| About this task |
Print out all of the data below, keeping it identical to the original.

▼

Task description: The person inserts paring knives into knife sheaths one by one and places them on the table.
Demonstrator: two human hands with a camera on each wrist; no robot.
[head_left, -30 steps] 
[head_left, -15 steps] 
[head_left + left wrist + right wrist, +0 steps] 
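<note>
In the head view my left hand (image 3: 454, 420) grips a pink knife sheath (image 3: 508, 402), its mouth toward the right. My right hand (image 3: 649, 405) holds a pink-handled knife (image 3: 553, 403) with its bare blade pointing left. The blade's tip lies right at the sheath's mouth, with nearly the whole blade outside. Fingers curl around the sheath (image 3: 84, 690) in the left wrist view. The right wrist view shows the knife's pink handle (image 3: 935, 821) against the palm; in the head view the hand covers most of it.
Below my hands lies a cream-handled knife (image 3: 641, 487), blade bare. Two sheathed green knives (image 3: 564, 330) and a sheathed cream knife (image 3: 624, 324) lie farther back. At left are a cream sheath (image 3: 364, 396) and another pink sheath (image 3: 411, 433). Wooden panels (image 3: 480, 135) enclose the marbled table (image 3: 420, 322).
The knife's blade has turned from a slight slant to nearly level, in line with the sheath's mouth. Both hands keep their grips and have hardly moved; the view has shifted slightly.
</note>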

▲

| Answer box |
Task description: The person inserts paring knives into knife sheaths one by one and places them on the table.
Demonstrator: two human hands with a camera on each wrist; no robot.
[head_left, -30 steps] 
[head_left, -15 steps] 
[head_left + left wrist + right wrist, +0 steps] 
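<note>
In the head view my left hand (image 3: 454, 420) grips a pink knife sheath (image 3: 508, 402), its mouth toward the right. My right hand (image 3: 649, 405) holds a pink-handled knife (image 3: 553, 403) with its bare blade pointing left. The blade's tip lies right at the sheath's mouth, with nearly the whole blade outside. Fingers curl around the sheath (image 3: 84, 690) in the left wrist view. The right wrist view shows the knife's pink handle (image 3: 935, 821) against the palm; in the head view the hand covers most of it.
Below my hands lies a cream-handled knife (image 3: 641, 487), blade bare. Two sheathed green knives (image 3: 564, 330) and a sheathed cream knife (image 3: 624, 324) lie farther back. At left are a cream sheath (image 3: 364, 396) and another pink sheath (image 3: 411, 433). Wooden panels (image 3: 480, 135) enclose the marbled table (image 3: 420, 322).
The knife's blade has turned from a slight slant to nearly level, in line with the sheath's mouth. Both hands keep their grips and have hardly moved; the view has shifted slightly.
</note>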

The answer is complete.